Et le film a été monté au Label 42 (studio monté par des anciens de SATIS) et c’était l’endroit  idéal pour travailler. C’était d’ailleurs le premier film produit par France 3 Marseille qui était fait en dehors de France 3. Il y avait un accord avec le Label 42 qui définissait le fait que si un film ne pouvait pas être post-produit à France 3, ça pouvait l’être au Label 42. Toutes les étapes de la post-prod se sont super bien passées. L’ambiance était vraiment bonne. J’ai même eu droit à ma petite bière brassée au Label pendant le montage. On montait le film sur une sorte de mezzanine pendant qu’ils brassaient la bière en dessous, on avait les effluves de bière qui remontaient ! Y a que là bas qu’on peut vivre ça ! 

Comment tu choisis les thématiques de tes films ?

J’aime le cinéma social, la recherche d’émotions, être proche des gens. J’aime beaucoup les portraits. J’adorerai suivre quelqu’un sur plusieurs années, mais c’est difficile à la télévision. Pour ce film sur l’amour chez les séniors, je n’ai eu que huit jours de tournage pour cinq personnages filmés. C’est très dur de tisser un lien de confiance avec les gens en si peu de temps. 

Récemment j’ai beaucoup aimé le film Adolescentes, de Sébastien Lifshitz, qui a eu le César du meilleur documentaire et aussi du meilleur son et du meilleur montage ! Dans la démarche c’est vraiment quelque chose que je trouve génial. Il a filmé deux adolescentes qui sont amies, et vont avoir des parcours différents pour finalement se retrouver à la fin. Il les a filmé pendant cinq ans je crois, de l’âge de 13 ans jusqu’à leur majorité, on voit une véritable transformation de ces deux « personnages », et j’aimerai aller vers ça, aller plus en profondeur. Mais à la télé c’est compliqué de sortir du portrait croisé, qui est un archétype de documentaire TV. 

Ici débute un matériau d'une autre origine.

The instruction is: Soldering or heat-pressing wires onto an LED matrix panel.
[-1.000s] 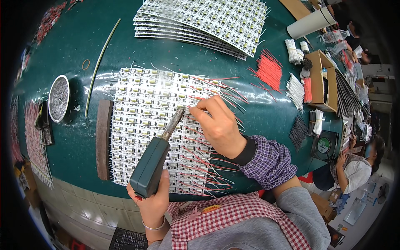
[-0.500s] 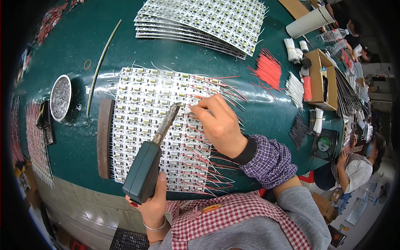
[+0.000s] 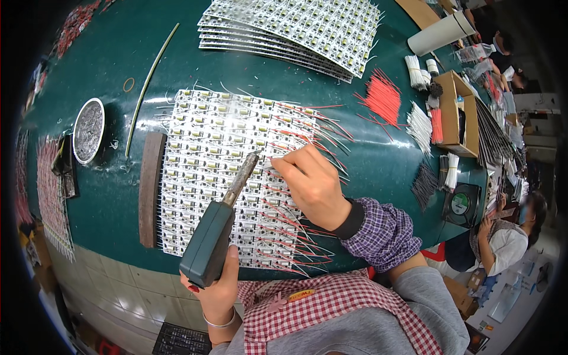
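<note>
My left hand (image 3: 220, 293) is wrapped round the handle of a dark green soldering gun (image 3: 207, 242). Its metal tip points away from me and hovers over or touches a white circuit board panel (image 3: 228, 174); which of these I cannot tell. Rows of small components and thin white wires cover the panel. Red and white wires (image 3: 296, 228) stick out along its right part. Just right of the gun's tip, my right hand (image 3: 316, 186) is closed in a pinch low over the panel. What its fingertips hold is too small to make out, perhaps a wire end.
A brown bar (image 3: 151, 189) lies along the panel's left edge, with a round bowl (image 3: 89, 131) further left. Beyond are stacked panels (image 3: 296, 29). To the right lie red wires (image 3: 383, 97), white wires (image 3: 419, 130), a cardboard box (image 3: 467, 112) and a white bottle (image 3: 441, 34).
Against the panel, the soldering gun's tip and my right hand have both moved slightly nearer to me. The whole view has shifted a little.
</note>
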`<state>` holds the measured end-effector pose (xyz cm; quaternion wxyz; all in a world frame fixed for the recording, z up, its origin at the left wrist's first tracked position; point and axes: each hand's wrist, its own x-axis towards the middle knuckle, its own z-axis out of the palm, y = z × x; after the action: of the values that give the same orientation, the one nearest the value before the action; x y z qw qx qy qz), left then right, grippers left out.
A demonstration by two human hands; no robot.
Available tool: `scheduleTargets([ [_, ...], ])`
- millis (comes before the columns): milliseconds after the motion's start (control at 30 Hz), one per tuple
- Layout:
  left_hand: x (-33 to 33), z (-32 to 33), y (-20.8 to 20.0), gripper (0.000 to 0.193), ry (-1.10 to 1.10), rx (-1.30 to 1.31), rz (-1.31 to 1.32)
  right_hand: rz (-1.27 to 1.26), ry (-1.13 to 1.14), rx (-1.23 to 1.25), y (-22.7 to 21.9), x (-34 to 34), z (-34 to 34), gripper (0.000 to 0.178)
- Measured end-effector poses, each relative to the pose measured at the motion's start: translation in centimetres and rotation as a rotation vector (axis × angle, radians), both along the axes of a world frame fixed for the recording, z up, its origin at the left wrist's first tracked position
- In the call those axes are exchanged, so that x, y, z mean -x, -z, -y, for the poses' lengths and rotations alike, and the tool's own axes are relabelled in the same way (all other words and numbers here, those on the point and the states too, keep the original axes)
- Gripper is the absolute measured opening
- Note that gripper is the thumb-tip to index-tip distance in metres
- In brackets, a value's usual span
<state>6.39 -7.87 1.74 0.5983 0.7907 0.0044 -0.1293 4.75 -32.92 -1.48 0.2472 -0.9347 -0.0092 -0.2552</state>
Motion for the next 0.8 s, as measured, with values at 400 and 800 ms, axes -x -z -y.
scheduleTargets([
  [400, 0.5, -0.5, 0.2, 0.032, 0.021, -0.092, 0.005, -0.020, 0.015, 0.020, 0.1, -0.1, -0.2, 0.029],
  [800, 0.6, -1.0, 0.2, 0.034, 0.073, -0.171, -0.072, -0.040, 0.022, 0.031, 0.0, 0.1, -0.3, 0.028],
])
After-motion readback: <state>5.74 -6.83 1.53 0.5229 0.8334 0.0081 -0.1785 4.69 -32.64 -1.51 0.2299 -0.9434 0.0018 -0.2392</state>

Quel est l’impact de la crise sanitaire sur tes projets ?

Typiquement, le documentaire sur les séniors, je l’ai tourné entre deux confinements. Donc ça a compliqué un peu certaines scènes. Par exemple, je voulais filmer un couple dans un dancing, il était fermé. Je voulais filmer une croisière Meetic pour seniors, il n’y en avait pas. Mais sinon, les personnages ont joué le jeu en acceptant de ne pas porter le masque, ce qui était possible entre les deux confinements. 
Concernant la télévision, crise sanitaire ou non, les gens sont toujours autant devant leur écran, c’est le secteur du spectacle ou de la culture qui a le plus pâti je pense. 

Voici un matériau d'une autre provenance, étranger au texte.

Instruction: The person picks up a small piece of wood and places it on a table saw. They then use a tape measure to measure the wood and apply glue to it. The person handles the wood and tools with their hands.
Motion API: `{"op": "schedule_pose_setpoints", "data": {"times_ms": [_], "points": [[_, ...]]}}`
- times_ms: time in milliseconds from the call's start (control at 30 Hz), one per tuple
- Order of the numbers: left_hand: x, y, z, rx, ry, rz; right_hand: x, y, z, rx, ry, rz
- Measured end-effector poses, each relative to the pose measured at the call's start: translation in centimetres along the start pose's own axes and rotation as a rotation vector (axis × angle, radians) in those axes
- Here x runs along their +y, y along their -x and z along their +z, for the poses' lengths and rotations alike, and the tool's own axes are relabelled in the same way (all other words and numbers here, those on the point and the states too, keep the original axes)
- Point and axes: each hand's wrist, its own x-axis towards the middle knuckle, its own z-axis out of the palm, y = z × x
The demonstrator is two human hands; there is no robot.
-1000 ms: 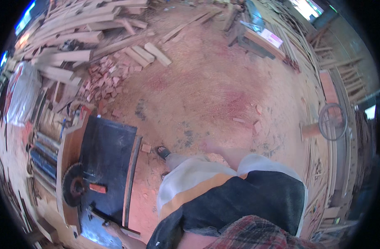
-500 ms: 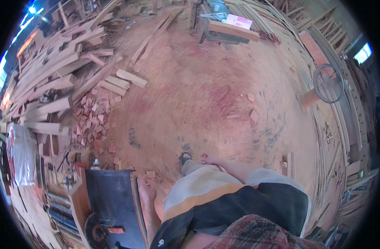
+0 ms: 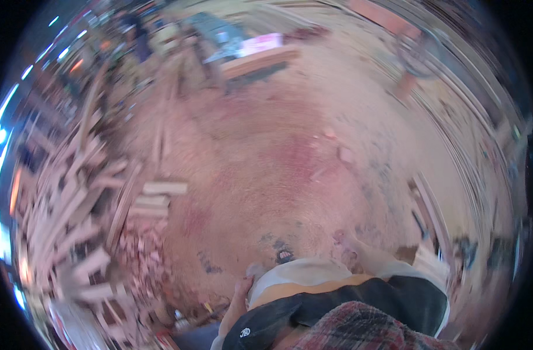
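Observation:
My left hand (image 3: 242, 286) hangs beside the left leg of my white, orange and black shorts (image 3: 313, 286). Motion blur smears its fingers, so I cannot tell whether they are curled or apart, and no object shows in it. Below that hand, a strip of the dark saw table (image 3: 196, 338) shows at the lower edge. My right hand is out of sight. One foot wears a dark sandal (image 3: 284, 255) on the dusty floor.
Heaped lumber (image 3: 62, 216) lines the left side, with small wood offcuts (image 3: 141, 251) in front of it. A bench carrying boards (image 3: 260, 63) stands ahead. At right are a wheel (image 3: 418, 55), long strips (image 3: 453, 134) and an upright board (image 3: 434, 216). Offcuts lie mid-floor.
The whole view has swung, blurring the scene. The saw table and its round blade have mostly dropped out below. My left hand has moved from beside the saw table to near my leg.

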Motion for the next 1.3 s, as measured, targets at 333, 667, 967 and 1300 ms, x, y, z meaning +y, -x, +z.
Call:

Quel conseil donnerais-tu à un satisien qui sort de l’école ?

Ne pas vouloir monter à Paris à tout prix comme je l’ai fait, surtout si on a envie de revenir à terme vivre dans le Sud. Il y a beaucoup de choses à faire à Marseille, il y a plein de gens et de projets intéressants. Et puis de créer et garder son réseau d’anciens étudiants, parce que SATIS c’est une école qui est identifiée dans le sud et ça permet aussi de créer du lien avec les personnes qu’on rencontre. C’est tellement important le réseau dans nos métiers qu’il faut se serrer les coudes entre anciens satisiens.

Tu as un souvenir de satis à nous raconter ?

La fiction sonore (rires). Ce n’était pas du tout mon option, mais j’ai adoré faire ça. C’était un des premiers projets, on s’était beaucoup investi, ça avait créé des liens entre nous. Je n’y connaissais vraiment pas grand chose en son mais tout ce que j’ai appris pendant cette fiction sonore me sert encore aujourd’hui en montage ou en réalisation. J’avais adoré faire ça !

Entretien réalisé à distance par Bruno Mathé en avril 2021.